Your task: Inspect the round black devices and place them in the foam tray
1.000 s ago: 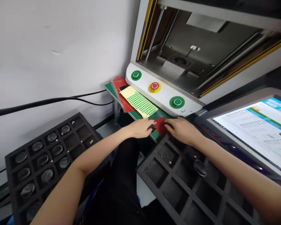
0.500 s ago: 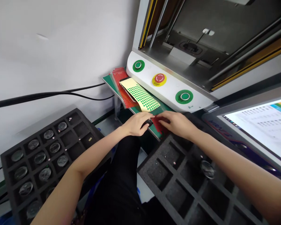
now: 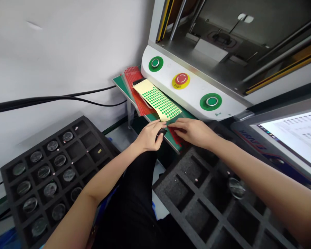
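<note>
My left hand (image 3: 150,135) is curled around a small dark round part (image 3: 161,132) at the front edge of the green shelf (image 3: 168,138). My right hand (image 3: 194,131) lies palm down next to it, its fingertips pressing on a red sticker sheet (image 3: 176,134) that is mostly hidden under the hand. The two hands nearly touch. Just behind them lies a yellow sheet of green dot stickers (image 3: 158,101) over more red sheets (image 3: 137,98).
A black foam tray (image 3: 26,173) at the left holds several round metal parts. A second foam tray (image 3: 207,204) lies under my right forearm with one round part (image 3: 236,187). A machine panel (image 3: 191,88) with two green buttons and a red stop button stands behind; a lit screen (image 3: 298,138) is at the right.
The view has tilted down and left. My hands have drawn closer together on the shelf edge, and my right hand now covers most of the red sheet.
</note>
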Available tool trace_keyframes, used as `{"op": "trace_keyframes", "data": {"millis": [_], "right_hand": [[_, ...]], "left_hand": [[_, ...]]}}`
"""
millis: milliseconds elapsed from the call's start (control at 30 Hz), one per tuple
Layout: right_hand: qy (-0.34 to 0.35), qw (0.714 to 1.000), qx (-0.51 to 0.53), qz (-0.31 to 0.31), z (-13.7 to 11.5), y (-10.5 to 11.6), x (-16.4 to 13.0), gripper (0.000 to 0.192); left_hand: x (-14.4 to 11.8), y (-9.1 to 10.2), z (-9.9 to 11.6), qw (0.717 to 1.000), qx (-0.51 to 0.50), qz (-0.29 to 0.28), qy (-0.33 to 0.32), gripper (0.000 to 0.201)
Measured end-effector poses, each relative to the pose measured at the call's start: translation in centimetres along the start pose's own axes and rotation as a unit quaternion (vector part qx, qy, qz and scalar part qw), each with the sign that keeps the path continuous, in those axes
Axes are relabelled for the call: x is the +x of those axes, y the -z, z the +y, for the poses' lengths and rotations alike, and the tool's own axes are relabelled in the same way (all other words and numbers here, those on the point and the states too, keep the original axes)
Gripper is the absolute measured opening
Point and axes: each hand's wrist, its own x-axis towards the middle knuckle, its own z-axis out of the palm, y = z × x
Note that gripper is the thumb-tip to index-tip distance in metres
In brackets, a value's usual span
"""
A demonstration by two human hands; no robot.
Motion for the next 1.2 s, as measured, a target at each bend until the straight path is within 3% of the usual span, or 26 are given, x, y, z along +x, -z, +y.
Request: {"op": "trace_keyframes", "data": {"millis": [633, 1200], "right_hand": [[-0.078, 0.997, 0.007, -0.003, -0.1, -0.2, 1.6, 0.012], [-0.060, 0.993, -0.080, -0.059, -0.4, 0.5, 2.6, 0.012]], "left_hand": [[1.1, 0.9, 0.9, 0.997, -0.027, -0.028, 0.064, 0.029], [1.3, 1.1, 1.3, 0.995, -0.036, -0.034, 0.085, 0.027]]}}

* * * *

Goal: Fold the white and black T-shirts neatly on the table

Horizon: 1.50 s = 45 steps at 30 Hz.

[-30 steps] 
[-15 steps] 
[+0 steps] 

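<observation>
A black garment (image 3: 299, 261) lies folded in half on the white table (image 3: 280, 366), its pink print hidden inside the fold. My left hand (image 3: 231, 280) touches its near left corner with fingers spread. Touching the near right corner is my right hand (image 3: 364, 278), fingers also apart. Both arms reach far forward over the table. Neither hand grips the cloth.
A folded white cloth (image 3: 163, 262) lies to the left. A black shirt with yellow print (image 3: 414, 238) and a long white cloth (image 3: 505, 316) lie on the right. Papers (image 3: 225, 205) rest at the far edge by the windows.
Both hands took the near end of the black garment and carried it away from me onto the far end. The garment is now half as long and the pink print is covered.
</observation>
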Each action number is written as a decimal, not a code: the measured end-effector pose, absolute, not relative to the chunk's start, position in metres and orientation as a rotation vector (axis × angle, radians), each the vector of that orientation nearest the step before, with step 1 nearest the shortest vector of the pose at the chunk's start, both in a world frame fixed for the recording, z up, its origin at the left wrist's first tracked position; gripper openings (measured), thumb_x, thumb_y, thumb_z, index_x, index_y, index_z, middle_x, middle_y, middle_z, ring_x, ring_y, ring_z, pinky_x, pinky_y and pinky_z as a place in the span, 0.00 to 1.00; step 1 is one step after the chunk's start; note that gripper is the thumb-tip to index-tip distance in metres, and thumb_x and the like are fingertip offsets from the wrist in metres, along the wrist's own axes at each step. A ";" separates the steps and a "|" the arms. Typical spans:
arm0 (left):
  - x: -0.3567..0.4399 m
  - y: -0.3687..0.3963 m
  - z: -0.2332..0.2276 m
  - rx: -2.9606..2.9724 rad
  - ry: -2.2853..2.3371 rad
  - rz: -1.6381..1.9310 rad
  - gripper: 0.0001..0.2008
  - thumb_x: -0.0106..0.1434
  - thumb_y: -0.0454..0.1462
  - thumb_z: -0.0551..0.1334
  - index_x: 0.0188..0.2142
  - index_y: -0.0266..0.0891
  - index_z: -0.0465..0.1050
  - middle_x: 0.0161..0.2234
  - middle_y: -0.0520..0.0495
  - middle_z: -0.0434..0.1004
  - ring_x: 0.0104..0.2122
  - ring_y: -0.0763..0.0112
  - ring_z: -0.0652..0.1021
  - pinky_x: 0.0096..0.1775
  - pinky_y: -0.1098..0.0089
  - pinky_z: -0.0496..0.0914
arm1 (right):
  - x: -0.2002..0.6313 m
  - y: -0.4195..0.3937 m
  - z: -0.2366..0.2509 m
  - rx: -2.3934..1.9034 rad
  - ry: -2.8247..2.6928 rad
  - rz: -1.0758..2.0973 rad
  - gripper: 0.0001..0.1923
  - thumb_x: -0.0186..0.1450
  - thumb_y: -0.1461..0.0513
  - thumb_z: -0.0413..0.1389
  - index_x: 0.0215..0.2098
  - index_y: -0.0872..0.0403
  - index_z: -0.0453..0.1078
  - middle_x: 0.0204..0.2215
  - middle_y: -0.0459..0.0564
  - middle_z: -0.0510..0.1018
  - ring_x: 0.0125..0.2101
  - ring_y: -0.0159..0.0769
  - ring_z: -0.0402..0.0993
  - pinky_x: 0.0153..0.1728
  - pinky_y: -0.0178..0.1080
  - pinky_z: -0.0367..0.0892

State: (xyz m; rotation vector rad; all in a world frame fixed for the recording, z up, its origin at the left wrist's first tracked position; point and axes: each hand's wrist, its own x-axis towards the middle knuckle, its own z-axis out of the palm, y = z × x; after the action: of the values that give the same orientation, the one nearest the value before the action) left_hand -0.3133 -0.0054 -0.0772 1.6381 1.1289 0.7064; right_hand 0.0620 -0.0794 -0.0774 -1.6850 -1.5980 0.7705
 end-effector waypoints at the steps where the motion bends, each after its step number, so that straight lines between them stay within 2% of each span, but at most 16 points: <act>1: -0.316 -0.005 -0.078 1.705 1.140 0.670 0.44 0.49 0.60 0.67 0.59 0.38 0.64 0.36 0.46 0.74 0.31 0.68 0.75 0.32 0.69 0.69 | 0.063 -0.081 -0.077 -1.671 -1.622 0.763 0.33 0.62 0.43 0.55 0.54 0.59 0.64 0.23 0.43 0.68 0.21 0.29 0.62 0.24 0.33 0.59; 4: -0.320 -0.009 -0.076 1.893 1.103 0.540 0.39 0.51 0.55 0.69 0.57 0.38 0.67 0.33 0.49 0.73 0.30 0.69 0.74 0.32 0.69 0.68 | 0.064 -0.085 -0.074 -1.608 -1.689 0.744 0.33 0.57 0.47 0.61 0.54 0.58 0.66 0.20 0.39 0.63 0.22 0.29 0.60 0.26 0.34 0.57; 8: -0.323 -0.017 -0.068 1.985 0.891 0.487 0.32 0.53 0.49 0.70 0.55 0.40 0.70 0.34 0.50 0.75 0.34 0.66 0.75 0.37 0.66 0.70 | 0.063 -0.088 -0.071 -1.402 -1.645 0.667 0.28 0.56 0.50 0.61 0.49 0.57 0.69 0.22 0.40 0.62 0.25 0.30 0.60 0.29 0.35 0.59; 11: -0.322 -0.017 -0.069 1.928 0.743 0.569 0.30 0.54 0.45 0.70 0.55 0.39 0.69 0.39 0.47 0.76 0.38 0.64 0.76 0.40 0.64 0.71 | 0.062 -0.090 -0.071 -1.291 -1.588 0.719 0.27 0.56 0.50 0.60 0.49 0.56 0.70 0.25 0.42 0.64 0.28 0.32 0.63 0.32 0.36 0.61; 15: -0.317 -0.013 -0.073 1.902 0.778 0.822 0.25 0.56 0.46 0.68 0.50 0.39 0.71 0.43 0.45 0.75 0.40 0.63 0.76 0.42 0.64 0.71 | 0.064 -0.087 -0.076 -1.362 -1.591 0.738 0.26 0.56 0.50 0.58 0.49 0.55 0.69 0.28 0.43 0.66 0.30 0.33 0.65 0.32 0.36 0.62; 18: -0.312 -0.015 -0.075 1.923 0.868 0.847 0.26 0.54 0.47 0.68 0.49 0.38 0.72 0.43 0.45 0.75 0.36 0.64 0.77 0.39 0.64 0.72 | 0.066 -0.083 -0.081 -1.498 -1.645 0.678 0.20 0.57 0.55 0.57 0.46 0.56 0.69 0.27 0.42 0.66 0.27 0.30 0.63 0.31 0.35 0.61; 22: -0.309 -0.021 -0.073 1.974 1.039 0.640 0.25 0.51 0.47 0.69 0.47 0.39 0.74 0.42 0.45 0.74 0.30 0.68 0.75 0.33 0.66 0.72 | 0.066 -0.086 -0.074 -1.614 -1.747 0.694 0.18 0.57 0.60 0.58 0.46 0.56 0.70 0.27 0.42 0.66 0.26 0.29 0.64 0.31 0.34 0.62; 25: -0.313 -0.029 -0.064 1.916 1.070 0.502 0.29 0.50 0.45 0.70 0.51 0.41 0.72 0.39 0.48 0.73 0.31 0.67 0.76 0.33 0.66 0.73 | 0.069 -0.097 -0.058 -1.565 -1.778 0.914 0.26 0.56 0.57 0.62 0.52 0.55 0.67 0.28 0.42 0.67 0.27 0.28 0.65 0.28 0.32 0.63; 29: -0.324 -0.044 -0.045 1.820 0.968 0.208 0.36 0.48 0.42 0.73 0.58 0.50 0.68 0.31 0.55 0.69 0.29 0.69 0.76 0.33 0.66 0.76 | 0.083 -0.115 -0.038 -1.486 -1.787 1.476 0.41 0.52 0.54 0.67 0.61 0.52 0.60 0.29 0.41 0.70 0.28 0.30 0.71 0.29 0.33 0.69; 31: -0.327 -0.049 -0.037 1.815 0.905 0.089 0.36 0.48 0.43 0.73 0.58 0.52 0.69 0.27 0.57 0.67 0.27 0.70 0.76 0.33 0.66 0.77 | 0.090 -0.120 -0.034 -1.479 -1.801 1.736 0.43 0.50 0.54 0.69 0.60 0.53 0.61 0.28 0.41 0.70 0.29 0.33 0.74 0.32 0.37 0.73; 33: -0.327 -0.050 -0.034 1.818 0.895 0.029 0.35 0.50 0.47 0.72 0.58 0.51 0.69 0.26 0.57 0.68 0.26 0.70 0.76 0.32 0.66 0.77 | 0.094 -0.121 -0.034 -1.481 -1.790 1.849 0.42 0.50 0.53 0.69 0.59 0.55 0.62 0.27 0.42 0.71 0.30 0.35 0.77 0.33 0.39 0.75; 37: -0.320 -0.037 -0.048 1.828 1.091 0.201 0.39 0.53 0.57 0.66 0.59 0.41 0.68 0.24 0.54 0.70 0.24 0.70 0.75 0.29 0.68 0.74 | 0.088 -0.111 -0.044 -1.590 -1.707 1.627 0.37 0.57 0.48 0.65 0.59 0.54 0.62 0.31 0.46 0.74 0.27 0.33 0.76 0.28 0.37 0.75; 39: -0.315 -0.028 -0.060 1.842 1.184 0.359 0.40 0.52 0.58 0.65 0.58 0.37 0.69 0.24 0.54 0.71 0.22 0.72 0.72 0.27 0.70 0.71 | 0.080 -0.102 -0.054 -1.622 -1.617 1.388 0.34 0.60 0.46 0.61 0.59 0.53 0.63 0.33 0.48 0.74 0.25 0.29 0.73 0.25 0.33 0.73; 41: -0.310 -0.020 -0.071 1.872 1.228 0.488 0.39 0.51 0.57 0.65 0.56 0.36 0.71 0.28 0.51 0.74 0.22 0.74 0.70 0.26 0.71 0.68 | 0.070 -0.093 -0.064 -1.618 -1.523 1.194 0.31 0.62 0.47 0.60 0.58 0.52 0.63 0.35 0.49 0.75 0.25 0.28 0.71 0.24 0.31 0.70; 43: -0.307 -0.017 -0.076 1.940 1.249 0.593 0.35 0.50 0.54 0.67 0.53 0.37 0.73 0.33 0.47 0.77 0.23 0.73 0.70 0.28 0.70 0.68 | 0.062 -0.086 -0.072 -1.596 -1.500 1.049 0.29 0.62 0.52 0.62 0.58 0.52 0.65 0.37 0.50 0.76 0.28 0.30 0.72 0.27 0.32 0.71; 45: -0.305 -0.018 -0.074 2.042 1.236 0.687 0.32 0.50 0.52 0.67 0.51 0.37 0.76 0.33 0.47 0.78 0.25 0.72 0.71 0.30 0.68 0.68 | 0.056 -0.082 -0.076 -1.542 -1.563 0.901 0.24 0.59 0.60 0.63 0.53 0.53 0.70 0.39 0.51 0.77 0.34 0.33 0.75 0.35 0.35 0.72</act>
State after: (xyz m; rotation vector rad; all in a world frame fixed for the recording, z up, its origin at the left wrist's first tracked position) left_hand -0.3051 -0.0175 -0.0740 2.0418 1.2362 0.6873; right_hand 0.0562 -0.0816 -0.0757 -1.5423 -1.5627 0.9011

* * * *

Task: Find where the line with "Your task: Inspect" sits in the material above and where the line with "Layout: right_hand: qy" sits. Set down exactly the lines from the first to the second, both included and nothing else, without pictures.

Final answer:
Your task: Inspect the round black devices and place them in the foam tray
1.000 s ago: 
0.500 s ago: 
now: 
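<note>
My left hand (image 3: 150,135) is curled around a small dark round part (image 3: 161,132) at the front edge of the green shelf (image 3: 168,138). My right hand (image 3: 194,131) lies palm down next to it, its fingertips pressing on a red sticker sheet (image 3: 176,134) that is mostly hidden under the hand. The two hands nearly touch. Just behind them lies a yellow sheet of green dot stickers (image 3: 158,101) over more red sheets (image 3: 137,98).
A black foam tray (image 3: 26,173) at the left holds several round metal parts. A second foam tray (image 3: 207,204) lies under my right forearm with one round part (image 3: 236,187). A machine panel (image 3: 191,88) with two green buttons and a red stop button stands behind; a lit screen (image 3: 298,138) is at the right.
The view has tilted down and left. My hands have drawn closer together on the shelf edge, and my right hand now covers most of the red sheet.
</note>
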Available tool trace_keyframes, used as `{"op": "trace_keyframes", "data": {"millis": [_], "right_hand": [[_, ...]], "left_hand": [[_, ...]]}}`
"""
millis: milliseconds elapsed from the call's start (control at 30 Hz), one per tuple
Layout: right_hand: qy (-0.34 to 0.35), qw (0.714 to 1.000), qx (-0.51 to 0.53), qz (-0.31 to 0.31), z (-13.7 to 11.5), y (-10.5 to 11.6), x (-16.4 to 13.0), gripper (0.000 to 0.192); left_hand: x (-14.4 to 11.8), y (-9.1 to 10.2), z (-9.9 to 11.6), qw (0.717 to 1.000), qx (-0.51 to 0.50), qz (-0.29 to 0.28), qy (-0.33 to 0.32), gripper (0.000 to 0.201)

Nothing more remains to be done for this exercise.